▸ **Required action**
The expected answer comprises all lines from the entries that contain the string "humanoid".

▸ **Dataset excerpts**
'''
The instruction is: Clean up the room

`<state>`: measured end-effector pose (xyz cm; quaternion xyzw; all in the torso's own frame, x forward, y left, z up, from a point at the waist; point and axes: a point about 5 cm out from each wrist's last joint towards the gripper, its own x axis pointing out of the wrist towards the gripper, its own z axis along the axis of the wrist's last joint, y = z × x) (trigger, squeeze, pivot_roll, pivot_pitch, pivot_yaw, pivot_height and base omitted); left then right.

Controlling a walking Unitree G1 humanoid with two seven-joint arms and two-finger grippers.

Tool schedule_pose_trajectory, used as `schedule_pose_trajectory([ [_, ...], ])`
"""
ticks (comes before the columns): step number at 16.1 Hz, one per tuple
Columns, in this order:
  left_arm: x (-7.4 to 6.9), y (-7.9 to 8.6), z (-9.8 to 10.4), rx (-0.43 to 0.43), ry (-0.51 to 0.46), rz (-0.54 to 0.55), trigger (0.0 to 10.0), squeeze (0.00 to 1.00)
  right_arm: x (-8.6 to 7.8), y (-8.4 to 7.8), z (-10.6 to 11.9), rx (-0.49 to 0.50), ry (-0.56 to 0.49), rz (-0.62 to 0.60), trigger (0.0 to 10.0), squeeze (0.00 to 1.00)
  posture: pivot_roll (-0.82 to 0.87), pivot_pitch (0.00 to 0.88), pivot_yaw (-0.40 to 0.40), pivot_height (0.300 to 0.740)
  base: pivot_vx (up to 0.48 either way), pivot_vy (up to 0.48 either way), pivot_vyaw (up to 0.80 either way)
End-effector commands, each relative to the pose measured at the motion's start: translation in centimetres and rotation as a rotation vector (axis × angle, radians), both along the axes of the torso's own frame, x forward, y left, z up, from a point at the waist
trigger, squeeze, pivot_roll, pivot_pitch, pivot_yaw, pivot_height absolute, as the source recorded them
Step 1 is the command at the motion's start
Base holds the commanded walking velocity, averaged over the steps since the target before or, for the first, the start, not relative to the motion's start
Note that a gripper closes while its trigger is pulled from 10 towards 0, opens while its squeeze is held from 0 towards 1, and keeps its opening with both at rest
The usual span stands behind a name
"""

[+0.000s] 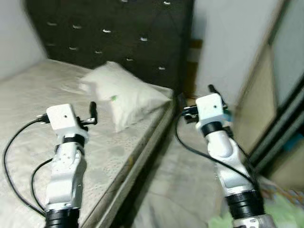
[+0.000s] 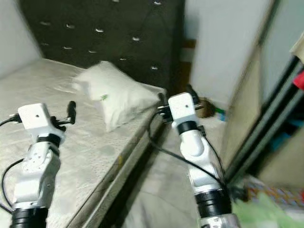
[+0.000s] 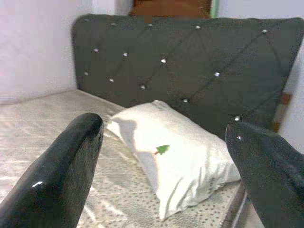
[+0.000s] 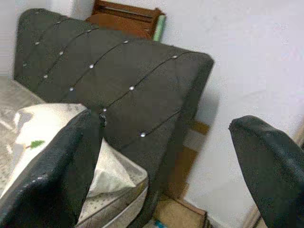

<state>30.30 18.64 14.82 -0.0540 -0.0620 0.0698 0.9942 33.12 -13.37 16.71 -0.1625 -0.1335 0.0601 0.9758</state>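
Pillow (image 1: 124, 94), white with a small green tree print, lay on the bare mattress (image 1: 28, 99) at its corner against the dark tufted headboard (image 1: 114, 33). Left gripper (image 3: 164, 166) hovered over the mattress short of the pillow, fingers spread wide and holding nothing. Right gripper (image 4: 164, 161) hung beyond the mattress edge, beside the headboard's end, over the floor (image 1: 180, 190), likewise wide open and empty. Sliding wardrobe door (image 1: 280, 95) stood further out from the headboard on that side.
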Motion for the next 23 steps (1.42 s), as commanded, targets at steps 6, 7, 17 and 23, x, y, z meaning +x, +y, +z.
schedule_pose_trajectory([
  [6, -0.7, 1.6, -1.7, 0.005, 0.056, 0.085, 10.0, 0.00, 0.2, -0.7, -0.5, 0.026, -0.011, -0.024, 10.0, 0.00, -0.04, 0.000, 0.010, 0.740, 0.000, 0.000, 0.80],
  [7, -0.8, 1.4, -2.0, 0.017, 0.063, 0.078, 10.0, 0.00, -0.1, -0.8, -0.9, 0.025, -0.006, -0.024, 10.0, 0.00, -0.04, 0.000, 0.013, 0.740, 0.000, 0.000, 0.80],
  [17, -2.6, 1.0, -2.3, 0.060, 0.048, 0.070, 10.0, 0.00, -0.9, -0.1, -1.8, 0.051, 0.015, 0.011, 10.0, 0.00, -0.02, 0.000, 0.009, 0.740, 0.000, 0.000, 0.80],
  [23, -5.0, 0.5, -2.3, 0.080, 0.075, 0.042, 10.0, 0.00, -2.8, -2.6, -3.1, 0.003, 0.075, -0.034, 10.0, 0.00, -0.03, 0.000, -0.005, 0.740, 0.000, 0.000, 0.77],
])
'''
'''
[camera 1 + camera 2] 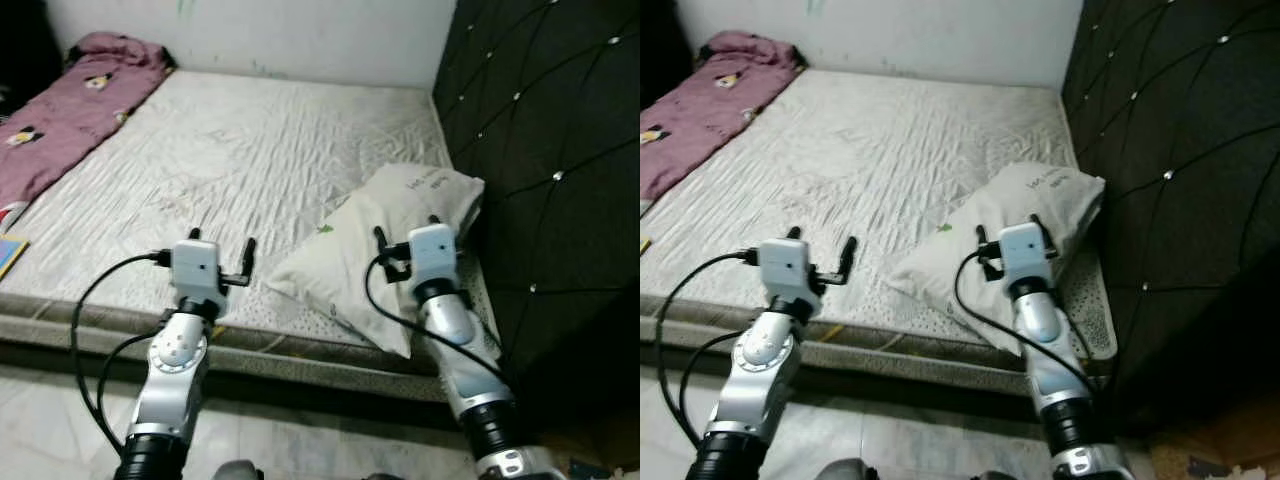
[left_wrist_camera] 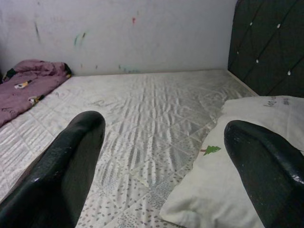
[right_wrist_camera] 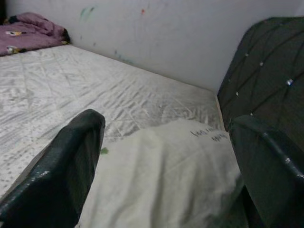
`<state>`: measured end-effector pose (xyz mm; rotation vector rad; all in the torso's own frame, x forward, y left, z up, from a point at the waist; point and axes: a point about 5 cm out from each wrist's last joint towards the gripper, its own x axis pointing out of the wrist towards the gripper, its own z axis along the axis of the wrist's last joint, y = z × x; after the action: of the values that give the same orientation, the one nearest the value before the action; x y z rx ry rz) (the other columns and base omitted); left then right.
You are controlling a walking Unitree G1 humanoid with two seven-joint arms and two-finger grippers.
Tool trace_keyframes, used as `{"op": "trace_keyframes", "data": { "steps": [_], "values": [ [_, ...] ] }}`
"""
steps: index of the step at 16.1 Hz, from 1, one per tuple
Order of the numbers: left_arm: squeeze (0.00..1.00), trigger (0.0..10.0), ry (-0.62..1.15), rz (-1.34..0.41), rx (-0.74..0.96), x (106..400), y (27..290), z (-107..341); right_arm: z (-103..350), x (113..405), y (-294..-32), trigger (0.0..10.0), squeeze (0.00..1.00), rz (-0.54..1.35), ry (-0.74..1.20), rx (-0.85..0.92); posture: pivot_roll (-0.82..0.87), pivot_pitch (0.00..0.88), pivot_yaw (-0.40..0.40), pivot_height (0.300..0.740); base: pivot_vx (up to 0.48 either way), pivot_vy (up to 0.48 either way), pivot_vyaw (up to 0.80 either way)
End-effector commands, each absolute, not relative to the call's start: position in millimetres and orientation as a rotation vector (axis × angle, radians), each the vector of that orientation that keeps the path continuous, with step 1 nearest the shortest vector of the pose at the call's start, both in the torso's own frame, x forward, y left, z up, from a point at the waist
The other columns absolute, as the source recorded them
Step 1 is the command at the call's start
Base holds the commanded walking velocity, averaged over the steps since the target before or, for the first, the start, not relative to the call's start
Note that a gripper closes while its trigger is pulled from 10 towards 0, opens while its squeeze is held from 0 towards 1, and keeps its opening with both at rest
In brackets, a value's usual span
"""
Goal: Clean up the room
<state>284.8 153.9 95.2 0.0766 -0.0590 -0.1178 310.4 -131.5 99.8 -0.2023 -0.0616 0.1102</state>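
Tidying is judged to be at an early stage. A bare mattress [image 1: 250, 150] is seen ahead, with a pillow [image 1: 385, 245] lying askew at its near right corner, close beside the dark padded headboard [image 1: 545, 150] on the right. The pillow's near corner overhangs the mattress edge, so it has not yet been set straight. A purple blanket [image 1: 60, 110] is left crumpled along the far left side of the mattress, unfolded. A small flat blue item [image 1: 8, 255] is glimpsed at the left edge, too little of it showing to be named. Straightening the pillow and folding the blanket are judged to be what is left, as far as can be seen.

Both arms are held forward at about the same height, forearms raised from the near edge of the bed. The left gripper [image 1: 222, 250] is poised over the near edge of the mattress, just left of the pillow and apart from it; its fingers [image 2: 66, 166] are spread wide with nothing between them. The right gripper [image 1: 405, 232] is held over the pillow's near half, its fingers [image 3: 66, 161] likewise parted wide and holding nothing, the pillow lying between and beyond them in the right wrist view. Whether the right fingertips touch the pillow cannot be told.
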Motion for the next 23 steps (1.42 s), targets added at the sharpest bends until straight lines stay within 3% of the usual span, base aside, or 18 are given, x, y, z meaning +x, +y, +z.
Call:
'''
▸ **Expected output**
Controlling a walking Unitree G1 humanoid with two seven-joint arms and two-finger grippers.
You are controlling a walking Unitree G1 humanoid with two seven-joint arms and two-finger grippers.

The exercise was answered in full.